カメラマンはレンズ越しにしか世界を見ていないのか
*この記事は、「ライティング・ゼミ」にご参加のお客様に書いていただいたものです。
人生を変えるライティング教室「天狼院ライティング・ゼミ」〜なぜ受講生が書いた記事が次々にバズを起こせるのか?賞を取れるのか?プロも通うのか?〜
記事:内野真紀(ライティング・ゼミNEO)
「肉眼で見るより綺麗!」という言葉。
美しい写真を見る際に、私はその言葉を褒め言葉としてよく使っていた。
本当にそうだったから。
しかし、そう言い続けているうちに、この言葉はある疑いを私に植え付けた。
「カメラで撮った綺麗な写真は、フィクションでしかないのではないか?」という疑い。
なぜなら、綺麗な写真はあまりにも私が目で見ている世界と異なるからだ。
断然写真の方が美しい。
そしていつの間にか「綺麗な写真に映るものは現実ではない」という考えに至り、美しすぎる写真に幻滅するようになっていった。
「素材を加工して美しくし、それに満足するなんて、プリクラと同じじゃないか……」と。
「カメラマンはレンズ越しにしか世界を見ていないのではないか?」と。
だから、もともとは雑誌に載るような「完璧」な写真が好きだったのに、だんだんと、少し粗く映るフィルム写真やスナップ写真を好むようになっていった。
そんな私が先日、天狼院のフォト散歩に引率のスタッフとして参加することになった。
自分のカメラを持っていないので私はiPhoneで参加。
「こんな私が皆さんと同じようなテンションで……、というか、みなさんを盛り上げることなんてできるのだろうか?」という不安が無いわけでは無かった。
しかし、正直に言うと、久しぶりに写真を撮るのでワクワクもしており、ちょっと複雑な思いでフォト散歩に臨んだ。
今回の参加者の方々のなかには、開催場所の吉祥寺をよくご存知の方が多く、みなさんどんどん進んでいく。
そして進みながらシャッターを切る。
進む。

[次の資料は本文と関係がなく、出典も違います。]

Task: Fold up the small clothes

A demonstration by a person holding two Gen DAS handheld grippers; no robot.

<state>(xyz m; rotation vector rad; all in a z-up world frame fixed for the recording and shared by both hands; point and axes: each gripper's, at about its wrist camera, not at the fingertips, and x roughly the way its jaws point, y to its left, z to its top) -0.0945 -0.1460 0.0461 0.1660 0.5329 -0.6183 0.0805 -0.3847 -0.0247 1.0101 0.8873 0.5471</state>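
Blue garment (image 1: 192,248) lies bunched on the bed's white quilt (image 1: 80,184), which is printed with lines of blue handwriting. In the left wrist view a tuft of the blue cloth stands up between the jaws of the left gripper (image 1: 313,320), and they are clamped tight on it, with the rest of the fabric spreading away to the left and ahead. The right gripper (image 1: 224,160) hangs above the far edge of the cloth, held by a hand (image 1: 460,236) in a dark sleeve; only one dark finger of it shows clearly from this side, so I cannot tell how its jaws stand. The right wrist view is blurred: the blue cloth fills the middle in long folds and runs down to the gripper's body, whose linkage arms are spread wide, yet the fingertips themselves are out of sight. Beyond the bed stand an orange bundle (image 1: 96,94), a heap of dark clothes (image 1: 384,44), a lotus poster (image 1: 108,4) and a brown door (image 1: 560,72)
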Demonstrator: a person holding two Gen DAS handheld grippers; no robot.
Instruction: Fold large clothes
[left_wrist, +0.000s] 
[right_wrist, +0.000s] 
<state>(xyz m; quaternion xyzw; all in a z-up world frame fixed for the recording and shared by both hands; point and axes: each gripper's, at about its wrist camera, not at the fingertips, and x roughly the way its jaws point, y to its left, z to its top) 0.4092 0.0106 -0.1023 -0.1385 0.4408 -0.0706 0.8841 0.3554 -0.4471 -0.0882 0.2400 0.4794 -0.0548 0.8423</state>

またシャッターを切る。
たまに見せ合う。
カメラをあまり知らない私には、参加者の方々がいろんなアドバイスをくれたり、いい写真スポットを教えてくれたりした。
「こういうレトロな看板をモノクロで撮ると味が出ていいんだよね」
「前にばかり進んでいきがちなんだけど、たまにふと後ろを振り返ると、また違った景色が見えるんだよね」
そう言って見せて頂いた写真は、自分も同じ場所を通ってきたとは思えないような、良い写真だった。
もちろん、写真は綺麗で美しい。
しかし、私はその美しさに何故か幻滅しなかった。
それよりも私が気になったのは、みなさんの目の付け所。
「そんないい場所ありました?! 同じ場所を通ってきたはずのに!」
「よくそこに目をつけましたね! 私も見たはずなのに!」
そう。
私が素通りしてきたもののなかでも、写真の素材になりそうなものを皆さんうまく見つけて撮影しているのだ。
「この光と影のコントラスト、見て!」あ! 確かに、綺麗。
「この電線の影、いいよね」電線に良いも悪いもないと思ってたけど、言われてみればそうだ。
「光で写真を撮るから、太陽がどこから来てどこに沈むのかを見ておくんだよ」太陽の位置なんて気にしたことなかったな……。
「え? その写真どこで撮った? 俺もそこで撮りたかった! 悔しい!」すごい熱量!
カメラマンはレンズ越しにしか世界を見ていない、なんて、完全に間違っていた。
実際は私よりもよっぽど世界を見ている。
道端の草、お店の看板、すれ違う人、電線、太陽、影、空、木……
「写真の素材として面白そうなものを絶対に逃したくない」という皆さんの熱量はびっくりするくらいで、散歩するにも、見るものやその量が私と全然違うことがわかった。
「このハイライトがいいでしょ?」
「逆光って難しいんだけど、カメラの位置のちょっとの違いですっごく綺麗に写るんだ」
「ここ! みて! ここなの!! ちょっとの違いでしょ?」
熱量がすごい。
この一枚に一生懸命になるそのパッション、素晴らしい。
確かに、この写真を見たら興奮する気持ちが私にもよくわかる!
「ええええええ!!! これが、こう写るんですね!? 超綺麗じゃないですか!」
もはや、自分が目で見た世界と写真に映るものが違くたって全然いいような気がした。
何故ならその写真はフィクションではなく、「カメラマンが捉えた世界」なのだから。
それは「私が気づくことのできなかった世界」でもあるのだが。
そういう意味では、この「撮影」という体験は「こう見ることもできるんだ!」という「発見」に近い。
図らずもカメラの面白さに気づいてしまった。
いつの間にか私が『レンズ沼被害者の会』にしれっと参加していたりしても、皆さん歓迎してくださいね。